Suppose we have a function {u\in W^{1,1}_{loc}(D\backslash\{0\})}, where {D} is the unit disc in {\mathbb{R}^2}, {u} can blow up wildly near the origin. However if we know {\nabla u\in L^1(D)}, then actually {u\in L^2(D)} and {u\in W^{1,1}(D)}.

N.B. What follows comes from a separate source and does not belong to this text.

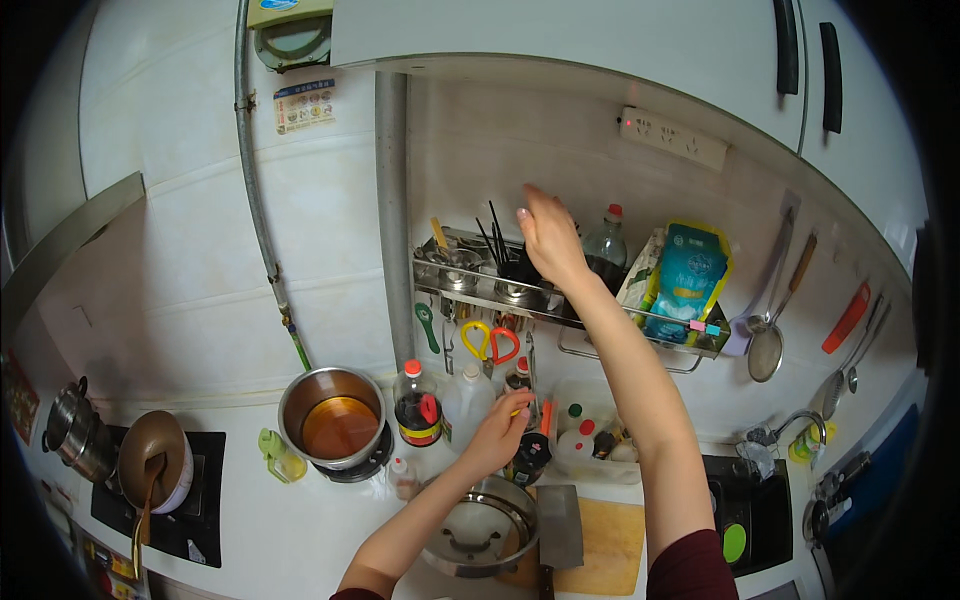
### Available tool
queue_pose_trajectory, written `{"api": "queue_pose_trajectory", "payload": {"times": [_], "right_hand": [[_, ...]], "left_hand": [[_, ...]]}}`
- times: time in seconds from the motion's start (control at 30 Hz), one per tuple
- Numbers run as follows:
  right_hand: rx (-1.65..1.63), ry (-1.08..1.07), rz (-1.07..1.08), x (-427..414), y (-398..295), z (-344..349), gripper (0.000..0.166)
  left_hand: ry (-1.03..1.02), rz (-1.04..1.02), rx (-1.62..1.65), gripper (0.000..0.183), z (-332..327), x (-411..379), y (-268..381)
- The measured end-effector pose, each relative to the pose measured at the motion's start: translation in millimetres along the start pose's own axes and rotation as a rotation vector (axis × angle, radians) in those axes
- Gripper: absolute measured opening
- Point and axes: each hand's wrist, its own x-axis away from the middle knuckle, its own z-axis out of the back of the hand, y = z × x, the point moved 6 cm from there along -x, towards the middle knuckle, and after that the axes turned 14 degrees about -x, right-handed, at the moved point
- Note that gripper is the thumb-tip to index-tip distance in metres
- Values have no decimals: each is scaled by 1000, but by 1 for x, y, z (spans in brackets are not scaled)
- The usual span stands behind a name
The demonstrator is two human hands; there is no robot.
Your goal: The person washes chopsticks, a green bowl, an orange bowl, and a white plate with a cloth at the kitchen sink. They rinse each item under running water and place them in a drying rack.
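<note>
My right hand (553, 236) is raised over a metal wall rack (480, 281), beside a black utensil holder (517, 270) with thin black sticks standing in it. Its fingers are extended, thumb apart, and nothing shows in them. Lower down, my left hand (499, 433) is bent over the counter among the bottles. A small yellow bit shows at its fingertips; whether it grips something is unclear. Below it are a dark-capped bottle (529, 456) and a steel pot with a glass lid (476, 525). A cleaver (560, 525) lies on a wooden cutting board (611, 540).
A steel pot of amber liquid (337, 427) stands left on the counter, near a green spray bottle (281, 454). Further left, a wok (154, 450) sits on the black stove (206, 487). Scissors (487, 345) hang below the rack. The sink (769, 517) lies right.
</note>
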Motion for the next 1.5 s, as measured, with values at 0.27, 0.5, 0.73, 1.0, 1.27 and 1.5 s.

Proof: Because the bad thing happened only at origin, we can suppose {u} has spt inside {\frac{1}{4}D} or {D_{1/4}}. Put a substantially large square box {B_\epsilon} with length {\frac 12} inside the left half of the disc {D^-}whose distance to the origin is {\epsilon} see the picture.

puncture disc

puncture disc

Then on the three sides, {l_1}, {l_2}, {l_3}, {u=0}. Using the proof of the above, one can prove

\displaystyle ||u||_{L^2(B_\epsilon)}\leq ||\nabla u||_{L^1(B_\epsilon)}\leq ||\nabla u||_{L^1(D)}

Letting {\epsilon\rightarrow 0}, we get {u\in L^2(D^-)}. The same proof works for the right part {D^+}. Finally {u\in L^2(D)}. Choose a cut off function {\zeta_\epsilon=\zeta(x/\epsilon)}. Then

\displaystyle u\zeta_\epsilon\rightarrow u\text{ in }L^1

\displaystyle \nabla(u\zeta_\epsilon)\rightarrow \nabla u\text{ in }L^1

So {u\in W^{1,1}(D)}. \Box

Remark: This is called the removable singularity. There is a more general theorem related to this. Assume {n\geq 2}, {K\subset\subset\Omega} such that {\mathcal{H}^{n-2}(K)=0}. Suppose {u\in W^{1,1}_{loc}(\Omega\backslash K)} and {\int_{\Omega\backslash K}|\nabla u|dx<\infty}. Then {u\in W^{1,1}(\Omega)}.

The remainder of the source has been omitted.